Very grateful to reporter Vic for his interest. Go here for the photo and story–Moderator Hank Nuwer
Franklin College hazing expert pens Western novel
By Vic Ryckaert, vic.ryckaert@indystar.com 12:13 a.m. EST December 15, 2013
Franklin College professor Hank Nuwer has built a national reputation and become an outspoken crusader against hazing in all its forms.
The associate professor for Franklin College’s Pulliam School of Journalism has written articles and four books about hazing in his long academic career.
Long after sundown when he’s not working on serious, scholarly missives, Nuwer’s been writing a literary Western novel inspired by time he spent “trailing” sheep with migrant Basque herders in 1979. “Sons of the Dawn: A Basque Odyssey,” published by Shalako Press, will be available in print and ebook in January.
Nuwer, 67, Waldron, credits the “bloody red pen” of his ex-wife and copy editor Jenine Howard for making his novel “leaner, tighter and cleaner.”
Nuwer talks about Westerns, the Basque region of Spain and his inspiration for the novel.
Question: Why did you write a Western novel?
Nuwer: Once, long ago, I took leave of my senses and decided that getting a Ph.D. at Nevada-Reno was a great idea. My two main doctoral areas were the New Journalism and Western American Literature. One of the guest speakers in a Western Lit class was the great American novelist Wallace Stegner who wrote “The Big Rock Candy Mountain,” and I interviewed him and went out to dinner with him and Bobby Clark, the son of Walter Van Tilburg Clark of “The Oxbow Incident” fame. I vowed then and there at that very table that I would write a literary Western. A mere 43 years later, I have written one. And no, I never got that Ph.D. Instead, a hazing death happened at Nevada-Reno right before I quit the program, and my life’s course as a writer took a turn I never had wished for and certainly never expected.
Question: How did your sabbatical in the Basque Country of Spain inspire you?

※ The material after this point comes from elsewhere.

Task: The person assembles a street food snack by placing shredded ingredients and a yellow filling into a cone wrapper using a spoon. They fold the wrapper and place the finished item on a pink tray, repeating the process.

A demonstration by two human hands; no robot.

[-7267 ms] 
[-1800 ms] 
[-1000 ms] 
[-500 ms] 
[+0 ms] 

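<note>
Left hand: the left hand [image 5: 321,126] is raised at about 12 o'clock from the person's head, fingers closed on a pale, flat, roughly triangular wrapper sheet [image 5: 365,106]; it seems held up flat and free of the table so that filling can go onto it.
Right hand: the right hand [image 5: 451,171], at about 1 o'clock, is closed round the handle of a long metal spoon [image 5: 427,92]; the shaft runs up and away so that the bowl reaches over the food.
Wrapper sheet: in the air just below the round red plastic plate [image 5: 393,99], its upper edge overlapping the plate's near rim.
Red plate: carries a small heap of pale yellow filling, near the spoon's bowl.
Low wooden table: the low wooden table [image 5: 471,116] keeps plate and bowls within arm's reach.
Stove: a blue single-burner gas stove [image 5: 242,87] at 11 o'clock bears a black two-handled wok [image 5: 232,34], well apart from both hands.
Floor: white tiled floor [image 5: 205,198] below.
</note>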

Nuwer: The Guernica Peace Museum (Museo de la Paz de Gernika) may be one of the last thoughts on my mind when I leave this world. It affected me so. In one exhibit the floor is glass and underneath is the actual rubble of Hitler’s bombing — things such as a child’s shoes, a rosary, everyday things charred and burnt. There were very old people from Guernica who had survived the bombing, and they were crying so hard. The museum used red stage lighting to make it seem like the room was afire. It was an astonishing experience. Last January, while in Madrid on Franklin College business, I saw Pablo Picasso’s masterpiece “Guernica,” and the sabbatical experience in Guernica made that painting all the more inspiring and meaningful for me.
Question: Are any of the characters based on people you met?

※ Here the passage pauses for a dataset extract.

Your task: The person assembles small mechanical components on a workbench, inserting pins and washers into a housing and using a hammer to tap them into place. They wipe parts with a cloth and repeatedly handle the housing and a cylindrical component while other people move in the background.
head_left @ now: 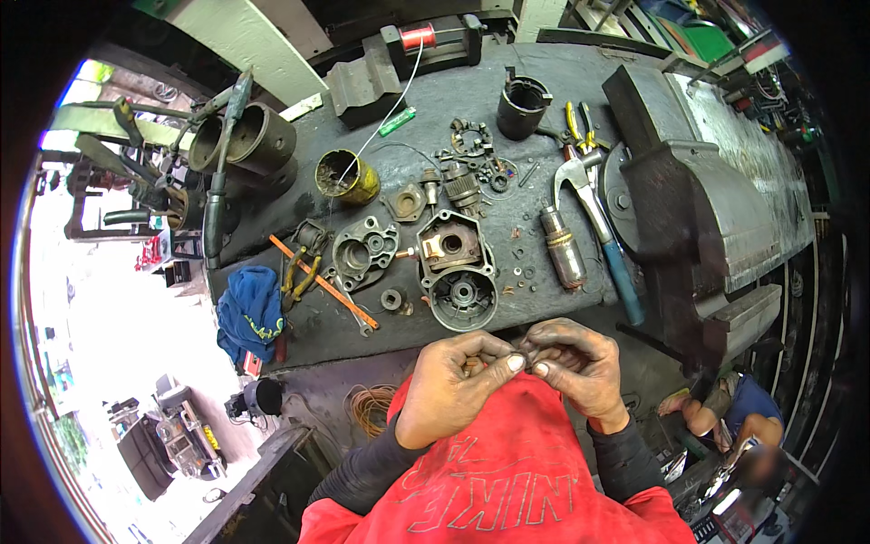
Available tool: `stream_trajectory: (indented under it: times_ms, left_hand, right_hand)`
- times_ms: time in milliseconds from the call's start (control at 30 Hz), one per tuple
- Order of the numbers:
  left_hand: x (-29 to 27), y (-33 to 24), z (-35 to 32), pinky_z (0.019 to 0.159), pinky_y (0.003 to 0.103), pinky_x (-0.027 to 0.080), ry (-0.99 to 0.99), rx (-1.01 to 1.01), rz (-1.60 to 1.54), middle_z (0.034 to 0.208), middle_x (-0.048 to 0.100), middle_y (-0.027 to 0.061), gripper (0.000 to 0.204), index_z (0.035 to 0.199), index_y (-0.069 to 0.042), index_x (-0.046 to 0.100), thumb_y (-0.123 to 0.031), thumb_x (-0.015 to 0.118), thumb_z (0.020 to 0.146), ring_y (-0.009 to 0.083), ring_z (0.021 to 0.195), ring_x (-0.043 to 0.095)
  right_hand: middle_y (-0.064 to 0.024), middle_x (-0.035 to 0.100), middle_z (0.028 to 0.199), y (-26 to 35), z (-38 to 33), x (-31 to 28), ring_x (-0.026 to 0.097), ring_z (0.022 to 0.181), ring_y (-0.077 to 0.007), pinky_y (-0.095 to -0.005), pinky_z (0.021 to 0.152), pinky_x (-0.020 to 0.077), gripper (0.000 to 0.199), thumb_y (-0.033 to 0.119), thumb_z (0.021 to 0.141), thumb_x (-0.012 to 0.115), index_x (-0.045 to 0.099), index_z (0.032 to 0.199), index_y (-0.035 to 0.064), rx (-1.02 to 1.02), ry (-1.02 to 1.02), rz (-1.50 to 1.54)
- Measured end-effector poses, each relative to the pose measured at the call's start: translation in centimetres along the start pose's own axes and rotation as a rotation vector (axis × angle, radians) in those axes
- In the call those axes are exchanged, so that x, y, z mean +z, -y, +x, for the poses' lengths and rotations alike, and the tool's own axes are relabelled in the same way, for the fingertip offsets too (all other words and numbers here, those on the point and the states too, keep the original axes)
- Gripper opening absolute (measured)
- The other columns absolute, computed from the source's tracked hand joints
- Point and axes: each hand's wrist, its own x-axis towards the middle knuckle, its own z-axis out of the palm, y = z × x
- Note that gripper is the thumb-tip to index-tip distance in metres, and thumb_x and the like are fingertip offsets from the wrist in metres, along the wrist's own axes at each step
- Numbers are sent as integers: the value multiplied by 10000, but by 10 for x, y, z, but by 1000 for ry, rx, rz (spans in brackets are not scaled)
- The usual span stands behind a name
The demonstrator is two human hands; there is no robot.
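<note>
My left hand (458, 385) and my right hand (583, 370) meet just off the bench's front edge, before my red shirt. Both pinch thumb against fingers at one small dark piece, too hidden between the fingertips to name. Closest on the bench is a grey metal motor housing (489, 283) with a round open end. Left of it lie a cast end cover (349, 258) and a small round socket-like part (392, 299). To the right lies a motor armature (565, 254) with a copper-coloured band, beside small washers (517, 271).
A claw hammer (619, 272) with a blue handle lies by a large vise (680, 218). Pliers (294, 274), an orange strip (317, 276), a blue cloth (249, 308) and a yellow can (361, 188) occupy the left. Another person (748, 408) sits low at the right.
</note>
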Motion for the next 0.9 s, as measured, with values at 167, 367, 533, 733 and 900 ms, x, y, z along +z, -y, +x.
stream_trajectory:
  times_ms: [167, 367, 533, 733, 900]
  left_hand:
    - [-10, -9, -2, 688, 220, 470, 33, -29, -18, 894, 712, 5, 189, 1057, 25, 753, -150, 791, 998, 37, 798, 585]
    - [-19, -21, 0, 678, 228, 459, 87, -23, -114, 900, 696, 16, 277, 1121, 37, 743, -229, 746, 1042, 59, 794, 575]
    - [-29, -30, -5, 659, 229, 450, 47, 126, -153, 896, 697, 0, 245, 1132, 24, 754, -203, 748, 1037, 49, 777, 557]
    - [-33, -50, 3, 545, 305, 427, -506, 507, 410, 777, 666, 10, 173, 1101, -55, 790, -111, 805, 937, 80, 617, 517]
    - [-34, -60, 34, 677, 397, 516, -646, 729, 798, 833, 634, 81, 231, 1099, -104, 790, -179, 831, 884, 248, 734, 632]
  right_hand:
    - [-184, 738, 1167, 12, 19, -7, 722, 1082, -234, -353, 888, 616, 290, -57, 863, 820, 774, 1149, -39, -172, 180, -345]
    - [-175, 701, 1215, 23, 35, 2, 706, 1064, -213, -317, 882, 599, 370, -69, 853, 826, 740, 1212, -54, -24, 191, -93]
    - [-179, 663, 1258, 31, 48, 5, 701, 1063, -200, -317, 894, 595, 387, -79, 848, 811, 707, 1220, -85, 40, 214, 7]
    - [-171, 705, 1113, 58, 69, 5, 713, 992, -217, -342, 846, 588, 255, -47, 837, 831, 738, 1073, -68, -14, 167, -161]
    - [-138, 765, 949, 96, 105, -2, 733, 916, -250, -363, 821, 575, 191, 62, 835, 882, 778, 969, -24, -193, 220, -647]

Nuwer: Yes, and no. The old sheep herder and camptender Tubal in “Sons of the Dawn” was based on Jacinto Madrieta, a Basque I “trailed” sheep with from the high country of Nevada to the low country of Nevada on two magazine assignments when I was young — and on Lucien Millox, a Basque herder who brought in 2,000 sheep with a broken neck after a twister lifted up his sheepwagon and rattled it like corn in a popper.
Question: You have built a reputation as a national expert on hazing and more generally, bullying. Are there any bullies in this novel?

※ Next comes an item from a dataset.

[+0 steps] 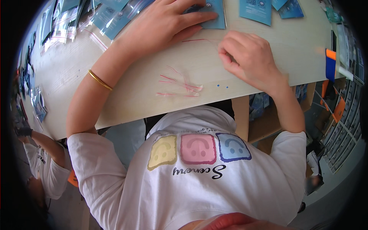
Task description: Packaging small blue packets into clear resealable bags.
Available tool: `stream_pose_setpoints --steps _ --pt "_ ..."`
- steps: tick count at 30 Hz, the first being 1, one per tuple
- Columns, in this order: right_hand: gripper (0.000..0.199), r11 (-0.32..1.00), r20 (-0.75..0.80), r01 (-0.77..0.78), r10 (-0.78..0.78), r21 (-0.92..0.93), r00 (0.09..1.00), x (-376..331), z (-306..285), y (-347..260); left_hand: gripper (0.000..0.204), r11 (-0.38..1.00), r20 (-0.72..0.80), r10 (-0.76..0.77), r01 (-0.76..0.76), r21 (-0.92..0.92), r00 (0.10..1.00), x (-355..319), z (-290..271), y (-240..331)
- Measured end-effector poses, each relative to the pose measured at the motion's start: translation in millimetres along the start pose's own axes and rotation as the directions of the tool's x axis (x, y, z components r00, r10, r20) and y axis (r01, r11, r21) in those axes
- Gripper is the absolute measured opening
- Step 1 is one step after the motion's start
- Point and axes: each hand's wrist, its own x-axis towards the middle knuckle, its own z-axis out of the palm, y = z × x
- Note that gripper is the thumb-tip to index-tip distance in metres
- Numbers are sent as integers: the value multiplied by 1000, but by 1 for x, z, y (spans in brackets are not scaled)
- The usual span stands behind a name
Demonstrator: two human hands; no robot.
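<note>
My left hand [168, 23] lies at the far side of the table, fingers stretched out over a blue card in a clear plastic bag [215, 22]. To its right, my right hand [245, 57] is closed in a pinch just above the tabletop. A thin clear plastic strip with a red line [193, 40] runs from near my left thumb toward the pinched right fingers. The end at those fingers is hard to make out. Between my forearms, several loose clear strips with red lines [186, 86] lie in a small heap.
Bagged blue cards [111, 19] pile up at the far left. More blue packets [256, 11] lie at the far right. Two small blue dots [218, 85] mark the table [134, 92] near its front edge. Below stands an open cardboard box [240, 115]. Another person [50, 161] is at left.
</note>
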Motion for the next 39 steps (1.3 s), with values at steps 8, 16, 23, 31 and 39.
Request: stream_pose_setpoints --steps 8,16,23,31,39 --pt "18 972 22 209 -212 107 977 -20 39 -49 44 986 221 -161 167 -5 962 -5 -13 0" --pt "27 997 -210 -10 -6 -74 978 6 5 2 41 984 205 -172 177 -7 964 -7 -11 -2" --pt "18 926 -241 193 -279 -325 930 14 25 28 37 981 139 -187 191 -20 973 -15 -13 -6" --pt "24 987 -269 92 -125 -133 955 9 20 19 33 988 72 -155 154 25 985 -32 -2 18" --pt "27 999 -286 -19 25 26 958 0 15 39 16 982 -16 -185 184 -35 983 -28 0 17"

Nuwer: Oh, yes, there is a savage rancher named Faro Sinclair who has lone shepherds burned in a circle of fire. That really happened, by the way, and I read about it in an old newspaper clipping as a graduate student at Nevada. Another character who works for Faro tried to cut off the queue of a Chinese miner, which is a horrific insult for someone of a certain culture at that time. My hero Anton Ibarra steps in as a bystander and dumps the would-be hazer into a water trough.
Question: Name some of your favorite authors.
Nuwer: Well, Kurt Vonnegut is the most meaningful, and I am writing his biography for Indiana University Press, stressing his life as a Hoosier, author and war veteran. A small grant from Franklin College sent me to Dresden, Germany, and I retraced Vonnegut’s own steps as a prisoner of war before and after the bombing of Dresden by the allies.
But in terms of Western authors, I have a great deal of respect for the work of Louis L’Amour who wrote “Hondo” and Jack Schaefer who wrote “Shane.”
Question: After authoring so many scholarly articles and books, was writing fiction a litle more fun?
Nuwer: Nearly every word of the novel was written between 2 and 6 a.m. It was my dog Casey, me and the coffee pot. The academic garb is gone, replaced by baggy sweats, a gimmee cap and a T-shirt badly in need of washing. I’d read a passage aloud and my dog Casey would look at me with these stern eyes. “You’re right, Casey,” I joked once. “Too many adverbs.” To just have the freedom to do your best work at a crazy hour day after day was exhilarating.